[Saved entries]
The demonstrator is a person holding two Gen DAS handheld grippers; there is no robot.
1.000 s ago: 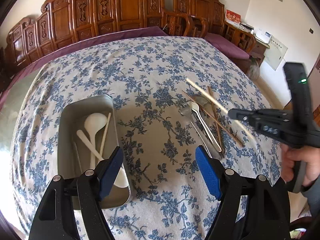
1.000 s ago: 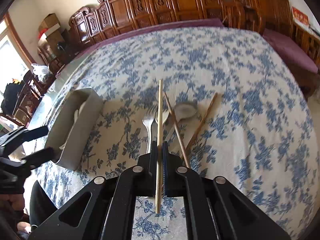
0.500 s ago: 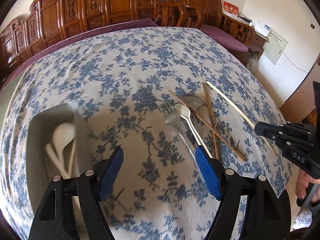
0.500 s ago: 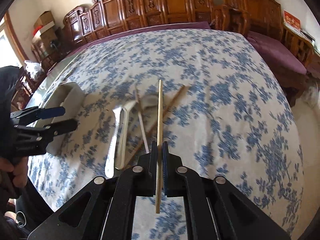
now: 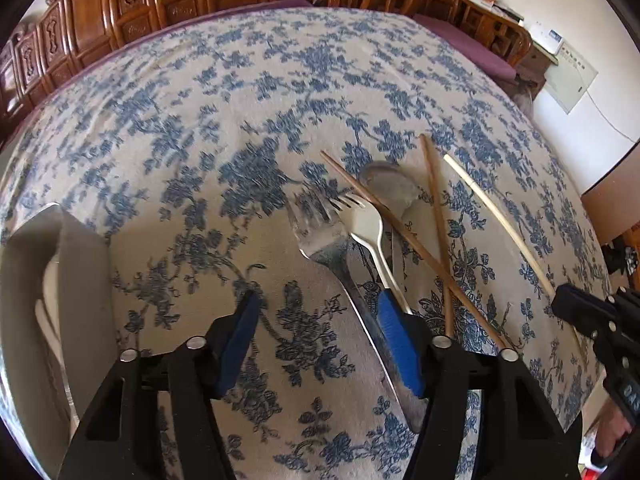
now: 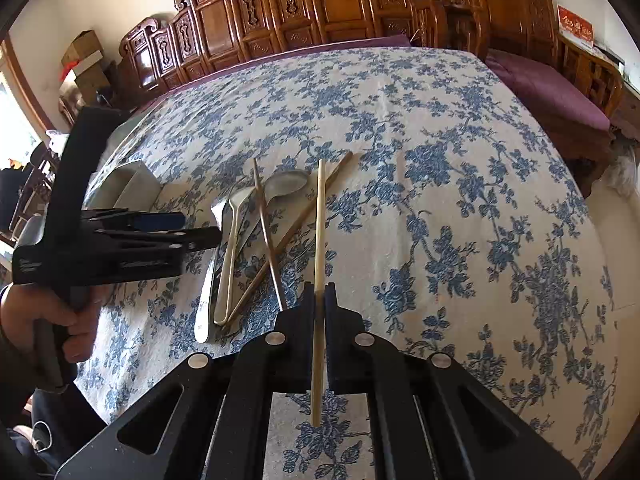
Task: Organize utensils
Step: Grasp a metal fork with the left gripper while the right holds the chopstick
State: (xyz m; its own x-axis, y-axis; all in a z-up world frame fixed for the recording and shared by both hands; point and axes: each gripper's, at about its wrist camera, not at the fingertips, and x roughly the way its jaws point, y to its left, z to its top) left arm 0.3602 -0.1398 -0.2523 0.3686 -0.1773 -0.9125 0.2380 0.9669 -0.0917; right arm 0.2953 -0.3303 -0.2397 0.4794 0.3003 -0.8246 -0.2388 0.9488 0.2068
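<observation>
My right gripper (image 6: 319, 292) is shut on a pale chopstick (image 6: 319, 232) and holds it above the tablecloth, right of the utensil pile; it also shows in the left wrist view (image 5: 496, 216). The pile holds a metal fork (image 5: 320, 236), a white fork (image 5: 370, 226), a metal spoon (image 5: 386, 188) and two brown chopsticks (image 5: 436, 232). My left gripper (image 5: 320, 312) is open and empty, low over the metal fork's handle. The metal tray (image 5: 80, 264) with white utensils sits at the left edge.
The table (image 6: 460, 208) has a blue floral cloth. Carved wooden chairs (image 6: 320, 8) stand behind it. The table edge falls away at the right (image 5: 592, 360) and front.
My left gripper has moved right from the tray to the utensil pile and come lower. My right gripper has drawn back to the right with the pale chopstick still held.
</observation>
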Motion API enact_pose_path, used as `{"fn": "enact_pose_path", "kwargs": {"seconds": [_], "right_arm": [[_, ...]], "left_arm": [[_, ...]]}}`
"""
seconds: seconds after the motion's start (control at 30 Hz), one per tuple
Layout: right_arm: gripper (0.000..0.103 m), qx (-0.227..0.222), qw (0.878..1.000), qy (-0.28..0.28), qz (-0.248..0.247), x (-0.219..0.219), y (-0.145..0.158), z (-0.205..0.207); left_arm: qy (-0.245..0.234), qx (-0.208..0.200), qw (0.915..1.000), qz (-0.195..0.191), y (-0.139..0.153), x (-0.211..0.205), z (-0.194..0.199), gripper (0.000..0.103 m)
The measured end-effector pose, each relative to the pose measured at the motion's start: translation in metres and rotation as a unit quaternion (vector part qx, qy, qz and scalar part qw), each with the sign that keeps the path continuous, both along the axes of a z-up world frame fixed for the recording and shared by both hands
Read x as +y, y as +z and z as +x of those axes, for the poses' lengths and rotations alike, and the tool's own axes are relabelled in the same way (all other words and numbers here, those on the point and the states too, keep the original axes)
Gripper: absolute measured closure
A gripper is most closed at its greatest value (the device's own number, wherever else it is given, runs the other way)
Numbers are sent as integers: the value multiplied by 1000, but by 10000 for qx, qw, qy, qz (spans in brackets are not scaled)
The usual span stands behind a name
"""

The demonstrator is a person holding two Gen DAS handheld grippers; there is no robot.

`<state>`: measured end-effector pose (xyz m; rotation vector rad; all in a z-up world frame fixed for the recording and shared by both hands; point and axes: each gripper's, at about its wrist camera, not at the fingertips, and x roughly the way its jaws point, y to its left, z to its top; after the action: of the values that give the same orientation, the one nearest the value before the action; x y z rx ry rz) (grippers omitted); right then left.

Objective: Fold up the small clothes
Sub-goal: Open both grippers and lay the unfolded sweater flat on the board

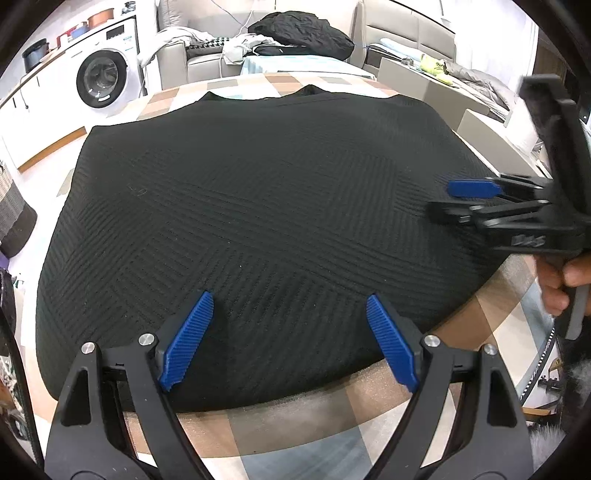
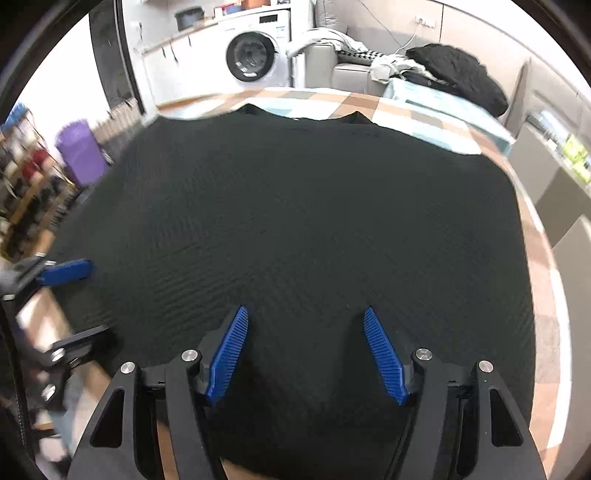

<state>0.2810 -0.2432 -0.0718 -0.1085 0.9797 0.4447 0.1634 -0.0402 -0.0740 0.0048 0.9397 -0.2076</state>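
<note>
A black ribbed knit garment lies spread flat on the checked table cover, its collar at the far edge. It fills the right wrist view too. My left gripper is open, its blue pads over the garment's near hem, holding nothing. My right gripper is open above the cloth, also empty. The right gripper shows in the left wrist view over the garment's right edge. The left gripper shows at the left of the right wrist view.
A washing machine stands at the back left. A grey sofa behind the table holds piled clothes and a black bag. A purple bin and shelves stand to the left. The checked table cover borders the garment.
</note>
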Motion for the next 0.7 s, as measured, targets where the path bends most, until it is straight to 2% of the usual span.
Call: {"fn": "enact_pose_path", "kwargs": {"seconds": [0.1, 0.17, 0.23, 0.37, 0.43, 0.53, 0.7], "right_arm": [[36, 61, 9992, -354, 149, -37, 2, -7], [36, 40, 9984, -561, -72, -58, -1, -16], [36, -71, 9985, -536, 17, -70, -1, -26], [36, -131, 9980, -618, 32, -76, 4, -37], [36, -131, 9970, -729, 238, -77, 10, -38], [35, -302, 9957, -642, 602, -79, 15, -43], [35, -200, 9959, -725, 504, -82, 12, -42]], "left_arm": [[27, 4, 10000, -55, 0, 1, 1, 19], [54, 23, 9999, -146, 1, 3, 2, 19], [126, 51, 9995, -272, 2, 7, 2, 19], [555, 79, 9970, -525, 7, 26, -5, 19], [870, 40, 9938, -697, 11, 43, -14, 19], [1479, 3, 9844, -953, 16, 80, -33, 19], [2441, 9, 9591, -1434, 18, 141, -71, 19]]}}
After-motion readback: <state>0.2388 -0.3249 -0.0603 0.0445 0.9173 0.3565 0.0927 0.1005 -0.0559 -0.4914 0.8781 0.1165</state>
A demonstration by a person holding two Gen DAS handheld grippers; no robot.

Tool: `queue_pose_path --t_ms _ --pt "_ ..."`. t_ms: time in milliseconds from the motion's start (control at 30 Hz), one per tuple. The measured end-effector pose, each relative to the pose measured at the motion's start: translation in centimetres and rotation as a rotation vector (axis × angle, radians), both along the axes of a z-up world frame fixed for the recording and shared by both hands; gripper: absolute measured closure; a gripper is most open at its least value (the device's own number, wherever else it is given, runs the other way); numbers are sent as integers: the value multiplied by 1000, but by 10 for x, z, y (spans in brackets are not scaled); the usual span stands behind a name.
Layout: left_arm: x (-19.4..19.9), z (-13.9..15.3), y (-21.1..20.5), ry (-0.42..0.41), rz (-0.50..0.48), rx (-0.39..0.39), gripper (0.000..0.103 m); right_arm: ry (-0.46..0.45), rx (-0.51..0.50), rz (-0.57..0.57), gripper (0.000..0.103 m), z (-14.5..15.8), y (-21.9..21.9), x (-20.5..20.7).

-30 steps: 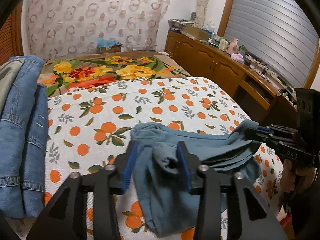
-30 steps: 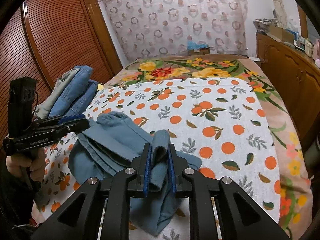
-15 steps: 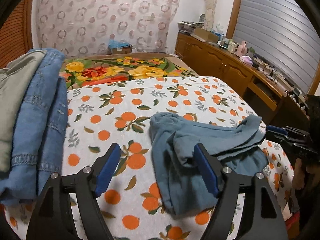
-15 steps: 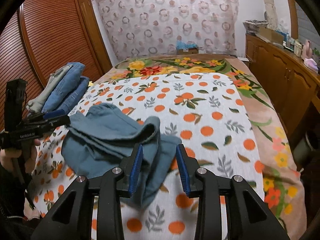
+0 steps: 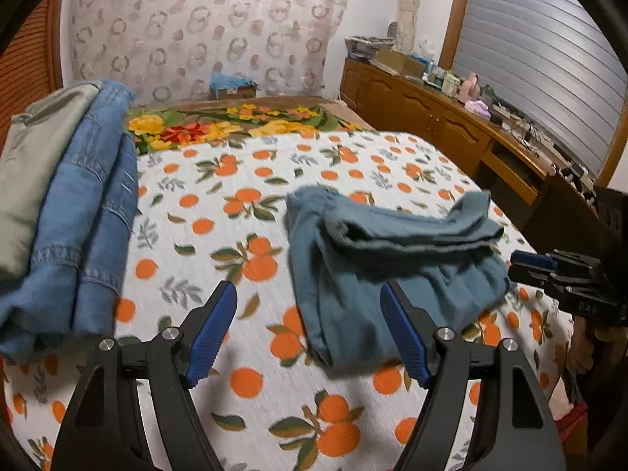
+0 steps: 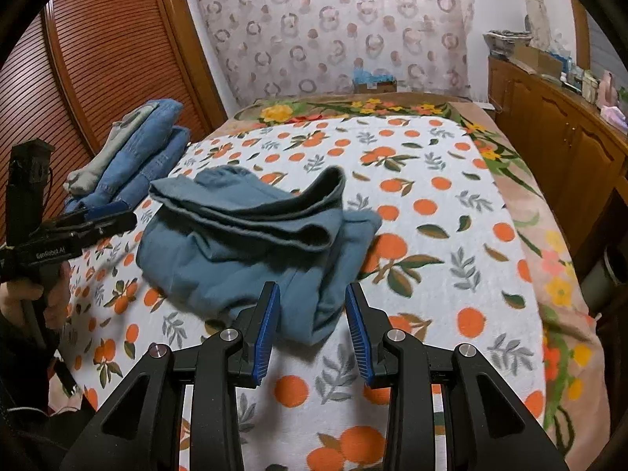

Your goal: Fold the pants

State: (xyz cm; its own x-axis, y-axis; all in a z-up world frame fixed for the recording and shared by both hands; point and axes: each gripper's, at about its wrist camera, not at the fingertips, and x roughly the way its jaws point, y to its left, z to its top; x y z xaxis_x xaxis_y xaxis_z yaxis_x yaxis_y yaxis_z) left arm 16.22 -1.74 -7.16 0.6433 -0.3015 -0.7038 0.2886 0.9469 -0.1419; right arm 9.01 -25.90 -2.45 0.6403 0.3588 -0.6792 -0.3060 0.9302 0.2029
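Note:
The blue-grey pants [image 5: 392, 251] lie folded in a loose bundle on the orange-print bedspread [image 5: 219, 212]; the top layers gape a little along the fold. My left gripper [image 5: 308, 294] is open wide, just short of the bundle's near left corner, and its pads touch no cloth. In the right wrist view the pants [image 6: 243, 251] lie ahead, and my right gripper [image 6: 312, 290] is open with the bundle's near edge just beyond its tips, unpressed. Each view shows the other gripper off to the side: the right one [image 5: 530, 263], and the left one [image 6: 110, 218] held by a hand.
A stack of folded jeans and a grey garment [image 5: 78, 216] lies along the bed's left side, also seen as the stack [image 6: 137, 149]. A wooden cabinet [image 5: 431, 125] with clutter runs along the right. A slatted wardrobe door [image 6: 98, 59] stands on the left.
Both grippers were shut on the pants a second ago. They have let go, opened and drawn back toward the near bed edge, leaving the bundle lying on the bedspread.

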Motion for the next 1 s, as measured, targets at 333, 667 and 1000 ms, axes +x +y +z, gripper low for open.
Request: queue_pose_path --t_ms 333,667,1000 --pt "-8 -17 -20 44 -76 4 36 38 6 20 67 -8 9 3" --pt "3 -27 -24 72 -101 -3 48 60 25 19 67 -14 12 8" --pt "-10 -11 -31 1 -119 -8 90 6 54 -8 96 -11 8 1"
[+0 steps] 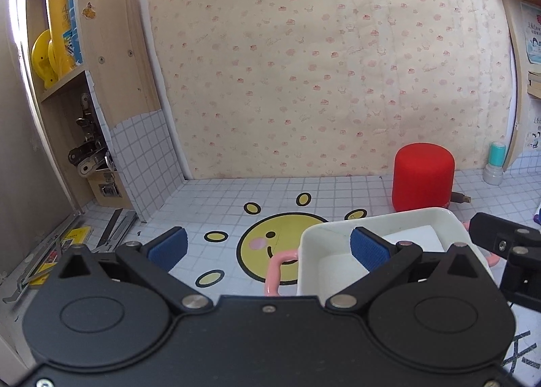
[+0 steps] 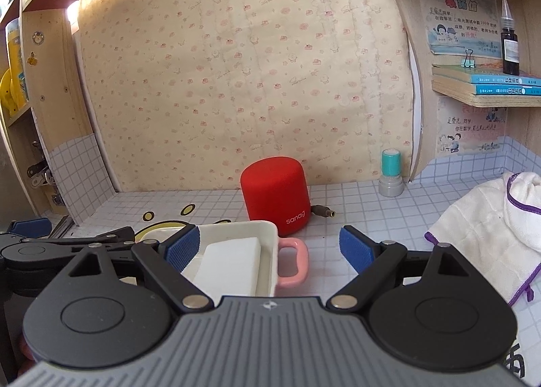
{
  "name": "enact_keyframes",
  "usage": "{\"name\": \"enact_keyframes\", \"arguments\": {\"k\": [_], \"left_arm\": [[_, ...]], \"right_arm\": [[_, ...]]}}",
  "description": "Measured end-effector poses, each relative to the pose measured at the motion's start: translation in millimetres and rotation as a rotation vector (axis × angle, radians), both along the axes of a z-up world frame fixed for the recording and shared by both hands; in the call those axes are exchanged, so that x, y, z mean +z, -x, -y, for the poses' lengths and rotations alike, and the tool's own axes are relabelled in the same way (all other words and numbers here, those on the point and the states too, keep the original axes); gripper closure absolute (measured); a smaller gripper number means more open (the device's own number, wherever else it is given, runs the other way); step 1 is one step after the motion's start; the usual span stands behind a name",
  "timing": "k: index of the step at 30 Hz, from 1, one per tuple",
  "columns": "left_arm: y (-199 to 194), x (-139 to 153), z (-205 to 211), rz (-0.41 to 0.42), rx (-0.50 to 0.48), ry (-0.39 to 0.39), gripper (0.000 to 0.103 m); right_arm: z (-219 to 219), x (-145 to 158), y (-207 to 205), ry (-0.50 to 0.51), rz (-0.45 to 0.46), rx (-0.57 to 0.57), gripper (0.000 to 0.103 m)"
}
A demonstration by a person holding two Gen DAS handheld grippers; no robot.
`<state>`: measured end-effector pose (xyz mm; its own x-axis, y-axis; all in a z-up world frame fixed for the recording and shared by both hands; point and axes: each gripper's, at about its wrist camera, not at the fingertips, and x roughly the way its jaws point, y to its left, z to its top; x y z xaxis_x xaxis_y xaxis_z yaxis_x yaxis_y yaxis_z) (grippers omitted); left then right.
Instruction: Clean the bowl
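Note:
The bowl (image 1: 311,251) is a white rectangular dish with pink handles (image 1: 275,272) on a tiled desk. A white sponge block (image 1: 414,238) lies inside it. In the right wrist view the bowl (image 2: 236,231) and its sponge (image 2: 230,262) sit low and left of centre, with a pink handle (image 2: 294,262) on its right. My left gripper (image 1: 268,246) is open over the bowl's left handle, empty. My right gripper (image 2: 268,251) is open around the bowl's right end, empty. A white cloth with purple trim (image 2: 490,231) lies at the right.
A red cylindrical speaker (image 1: 422,177) stands behind the bowl, also in the right wrist view (image 2: 275,194). A teal stamp (image 2: 391,174) stands by the back wall. A yellow sun sticker (image 1: 267,245) marks the desk. Shelves (image 1: 61,82) flank the left; books (image 2: 487,82) rest on the right shelf.

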<state>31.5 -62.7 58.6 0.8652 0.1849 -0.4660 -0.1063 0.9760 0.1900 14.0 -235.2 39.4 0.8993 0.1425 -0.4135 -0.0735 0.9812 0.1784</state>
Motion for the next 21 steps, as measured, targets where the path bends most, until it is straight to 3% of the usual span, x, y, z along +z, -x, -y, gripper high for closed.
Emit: {"name": "enact_keyframes", "arguments": {"k": [10, 21], "left_arm": [[4.6, 1.5, -2.3, 0.026, -0.038, 0.04, 0.0], [8.4, 3.4, -3.6, 0.038, -0.041, 0.033, 0.0]], "right_arm": [[-1.7, -1.8, 2.9, 0.012, 0.003, -0.016, 0.013], [0.3, 2.0, 4.8, -0.008, 0.011, -0.031, 0.013]]}}
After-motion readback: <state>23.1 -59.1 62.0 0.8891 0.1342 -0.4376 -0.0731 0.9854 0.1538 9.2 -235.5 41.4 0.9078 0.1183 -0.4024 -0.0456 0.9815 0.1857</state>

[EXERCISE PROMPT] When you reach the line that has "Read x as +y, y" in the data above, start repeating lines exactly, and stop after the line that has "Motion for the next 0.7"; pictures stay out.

[RESULT OF THIS TASK]
Read x as +y, y as +z and z as +x of those axes, for the poses' lengths and rotations alike, and the tool's own axes are relabelled in the same way (all other words and numbers here, those on the point and the states too, keep the original axes)
Gripper: absolute measured closure
A gripper is most closed at its greatest value (the device's own number, wherever else it is given, runs the other way)
Numbers are sent as integers: the value multiplied by 1000, but by 10000 for qx, qw, qy, qz (spans in brackets are not scaled)
The usual span stands behind a name
"""

The demonstrator is a person holding two Gen DAS handheld grippers; there is no robot.

`<state>`: measured end-effector pose (xyz m; rotation vector rad; all in a z-up world frame fixed for the recording and shared by both hands; point and axes: each gripper's, at about its wrist camera, not at the fingertips, and x roughly the way its jaws point, y to its left, z to its top; after the action: of the values that give the same orientation, the one nearest the value before the action; x y z rx ry rz) (grippers omitted); right then left.

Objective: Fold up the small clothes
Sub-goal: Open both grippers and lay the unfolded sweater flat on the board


<state>0.2810 -0.2432 -0.0718 -0.1085 0.9797 0.4447 0.1634 -0.0402 -0.0740 0.0048 0.9397 -0.2076</state>
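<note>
A black ribbed knit garment lies spread flat on the checked table cover, its collar at the far edge. It fills the right wrist view too. My left gripper is open, its blue pads over the garment's near hem, holding nothing. My right gripper is open above the cloth, also empty. The right gripper shows in the left wrist view over the garment's right edge. The left gripper shows at the left of the right wrist view.
A washing machine stands at the back left. A grey sofa behind the table holds piled clothes and a black bag. A purple bin and shelves stand to the left. The checked table cover borders the garment.
</note>
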Motion for the next 0.7 s, as measured, targets where the path bends most, until it is straight to 2% of the usual span.

The exercise has been carried out completely.